Nisha Limaye, prix Lambertine Lacroix pour ses travaux sur les malformations veineuses

Ce sont ses travaux sur la voie de signalisation impliquée dans 80% des cas de malformations veineuses qui ont valu ce prix à Nisha Limaye. Des recherches qui ouvrent de nouvelles pistes thérapeutiques.

Tous les 4 ans, le prix Lambertine Lacroix récompense un chercheur particulièrement méritant pour un travail de recherche translationnelle sur les affections cardio-vasculaires. En 2016, c’est Nisha Limaye, chercheuse qualifiée FNRS qui voit ses travaux récompensés.

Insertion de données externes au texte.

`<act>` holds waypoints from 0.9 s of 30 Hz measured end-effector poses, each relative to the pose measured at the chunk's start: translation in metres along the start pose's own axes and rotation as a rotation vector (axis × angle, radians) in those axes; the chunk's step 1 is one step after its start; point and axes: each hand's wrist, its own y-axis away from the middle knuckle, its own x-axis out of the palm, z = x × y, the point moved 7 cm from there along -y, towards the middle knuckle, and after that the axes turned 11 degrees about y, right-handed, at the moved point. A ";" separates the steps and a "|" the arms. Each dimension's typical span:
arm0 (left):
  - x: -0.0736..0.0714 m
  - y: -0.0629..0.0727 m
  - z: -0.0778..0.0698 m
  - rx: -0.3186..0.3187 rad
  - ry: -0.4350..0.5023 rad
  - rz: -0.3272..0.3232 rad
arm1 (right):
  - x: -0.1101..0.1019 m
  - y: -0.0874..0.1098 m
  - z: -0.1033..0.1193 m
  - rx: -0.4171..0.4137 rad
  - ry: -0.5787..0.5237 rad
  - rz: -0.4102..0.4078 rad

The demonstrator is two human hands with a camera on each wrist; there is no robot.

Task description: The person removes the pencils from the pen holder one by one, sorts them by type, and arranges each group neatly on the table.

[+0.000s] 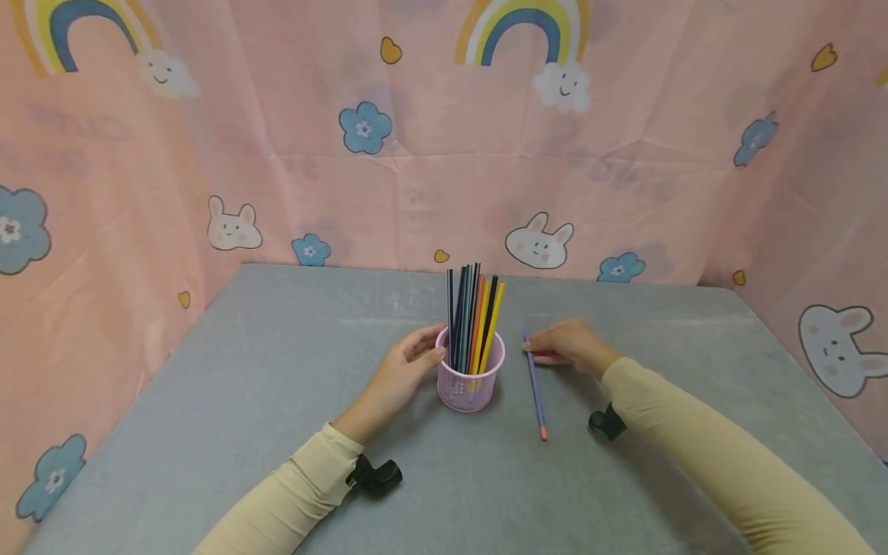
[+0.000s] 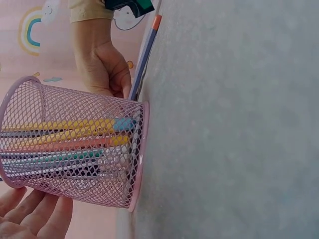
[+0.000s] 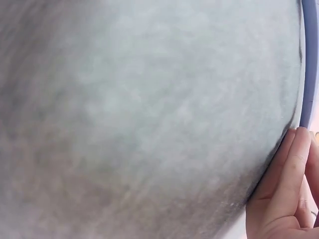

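Note:
A pink mesh pencil cup (image 1: 466, 397) stands upright on the grey table, full of pencils (image 1: 475, 324) in black, yellow and orange. My left hand (image 1: 401, 370) holds the cup by its left side near the rim, thumb in front. In the left wrist view, the fingers (image 2: 55, 211) touch the mesh wall. To the right of the cup, a purple pencil (image 1: 535, 389) with an orange-pink end lies along the tabletop. My right hand (image 1: 565, 344) pinches its far end. In the right wrist view, only part of the purple pencil (image 3: 310, 64) shows beside the fingertips (image 3: 300, 137).
The grey table (image 1: 277, 370) runs back to a pink cloth (image 1: 444, 169) printed with rainbows, rabbits and flowers, which hangs behind it and at both sides. A black wrist camera (image 1: 378, 475) sits under the left sleeve, another black camera (image 1: 607, 422) under the right.

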 end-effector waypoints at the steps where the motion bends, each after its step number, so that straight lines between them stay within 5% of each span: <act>1: 0.000 0.000 0.000 0.002 -0.002 0.000 | 0.001 0.000 0.000 0.001 -0.007 0.001; 27: 0.002 0.001 -0.002 0.019 0.005 0.003 | 0.006 0.002 0.001 -0.014 0.017 -0.031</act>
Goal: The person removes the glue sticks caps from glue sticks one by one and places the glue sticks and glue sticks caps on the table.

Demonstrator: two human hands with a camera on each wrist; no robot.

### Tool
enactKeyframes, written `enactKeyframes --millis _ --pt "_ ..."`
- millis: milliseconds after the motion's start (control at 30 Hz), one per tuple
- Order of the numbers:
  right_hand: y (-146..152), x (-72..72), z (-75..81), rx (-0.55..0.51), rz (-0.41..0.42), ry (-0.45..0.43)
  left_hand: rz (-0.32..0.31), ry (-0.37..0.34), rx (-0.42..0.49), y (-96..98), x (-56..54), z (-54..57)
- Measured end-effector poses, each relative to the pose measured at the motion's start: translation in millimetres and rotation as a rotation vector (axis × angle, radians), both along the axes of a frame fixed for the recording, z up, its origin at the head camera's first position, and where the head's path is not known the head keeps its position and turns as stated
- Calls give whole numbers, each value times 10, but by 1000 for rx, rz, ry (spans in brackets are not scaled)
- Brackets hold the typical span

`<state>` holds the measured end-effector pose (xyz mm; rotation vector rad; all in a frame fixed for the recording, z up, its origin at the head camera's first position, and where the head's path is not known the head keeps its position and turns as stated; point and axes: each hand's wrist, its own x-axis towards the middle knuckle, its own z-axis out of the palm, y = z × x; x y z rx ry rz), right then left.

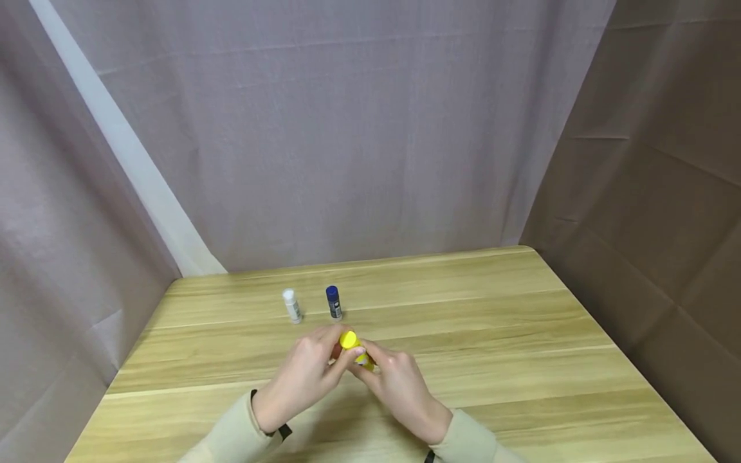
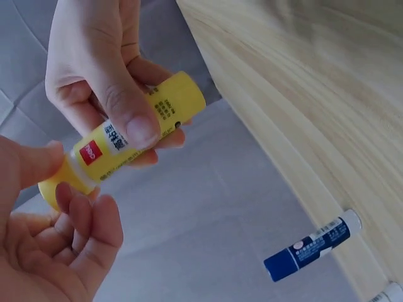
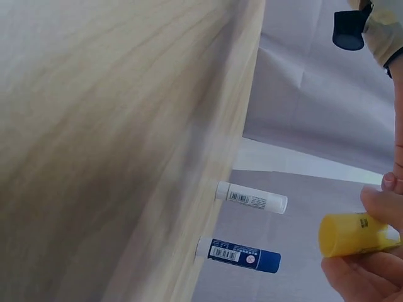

En effet, ceux-ci ont permis de mieux comprendre les causes des malformations veineuses et de proposer une piste thérapeutique différente de la prise en charge classique pour des cas particulièrement invalidants.

Quand les veines se développent de manière anormale

C’est au sein de l’équipe du Pr Miikka Vikkula, de l’Institut De Duve (UCL) que Nisha Limaye a commencé à s’intéresser aux malformations veineuses. « Il s’agit de veines qui se développent anormalement, elles sont entre autre plus larges et ne sont pas rondes. Cela se répercute sur le fonctionnement des organes dans lesquels elles apparaissent. Par ailleurs, elles s’accompagnent de douleurs, de saignements et de problèmes de coagulation. C’est donc une maladie très invalidante », explique la chercheuse qui s’est plus précisément intéressée à la forme non-héréditaire de la maladie.

L’un des responsables : le gène TEK

En analysant les tissus atteints, prélevés chez les patients, le groupe a constaté que dans certains cas, les malformations veineuses trouvaient leur origine dans les cellules endothéliales, qui sont à la base de la formation des vaisseaux sanguins. « Le gène TEK était muté chez 60% des patients atteints, or ce gène code la protéine TIE2, que l’on retrouve dans les cellules endothéliales. » Forte de ce constat, la chercheuse a tenté de comprendre comment cette mutation pouvait induire une malformation. « Chez les personnes porteuses de cette mutation, la voie de signalisation TIE2-PI3K-AKT est constamment activée. Ceci a pour conséquence un défaut de communication entre les cellules impliquées dans la formation des veines. Résultat : la formation de vaisseaux anormaux », poursuit-elle.

La rapamycine, une piste thérapeutique sérieuse

Une fois ce mécanisme élucidé, l’équipe s’est intéressée avec succès à la rapamycine, un immunosuppresseur utilisé dans le traitement de certains cancers. « Cette molécule est capable d’inhiber la voie cellulaire PI3K-AKT. En d’autres termes, elle permet de bloquer l’action du gène TEK muté et d’enrayer la progression des malformations. Elle ne permet pas leur disparition mais les empêchent d’évoluer – tant chez la souris que chez l’Homme - et réduit considérablement les symptômes. Chez les 6 patients traités lors de la première phase de test menée par les Professeurs Laurence Boon et Emmanuel Seront des Cliniques St Luc, la douleur et les saignements ont significativement diminué, la coagulation sanguine s’est améliorée et les patients indiquaient avoir une meilleure mobilité. » L’avantage de la rapamycine ? Cette molécule, étant déjà utilisée dans le traitement du cancer, a passé avec succès les tests de toxicité. Les chercheurs peuvent donc réaliser des essais cliniques se concentrant sur son efficacité.

Une option thérapeutique pour tous les patients ?

« Si les études cliniques confirment nos résultats, le premier choix en cas de malformations veineuses restera la chirurgie, car la rapamycine est un traitement chronique et est donc plutôt indiqué lorsque la chirurgie n’a pas fonctionné. Pour éviter les récidives, il faut enlever la totalité de la malformation, ce qui n’est pas toujours possible et c’est précisément dans ce type de cas que la rapamycine intervient. Enfin, ce qui est encore plus encourageant, c’est que nous avons récemment identifié un autre gène muté dans 20% des malformations veineuses : PIK3CA. Les mutations identifiées dans ce gène activent la même voie cellulaire, ce qui signifie que son inhibition serait efficace dans une grande majorité des malformations veineuses », conclut la Nisha Limaye

                                                                     Nisha Limaye

Elise Dubuisson

 

Coup d'oeil sur la bio de Nisha Limaye

1995    Bachelière en arts (Psychologie, littérature anglaise & journalisme, Mount Carmel College, Bangalore University, India)

1998    Bachelière en sciences (Psychologie, University of Texas at Arlington, Arlington, Texas, USA)

2005    Ph.D en immunologie (University of Texas Southwestern Medical Center, Dallas, Texas, USA)

2010    Chercheur qualifié, F.N.R.S.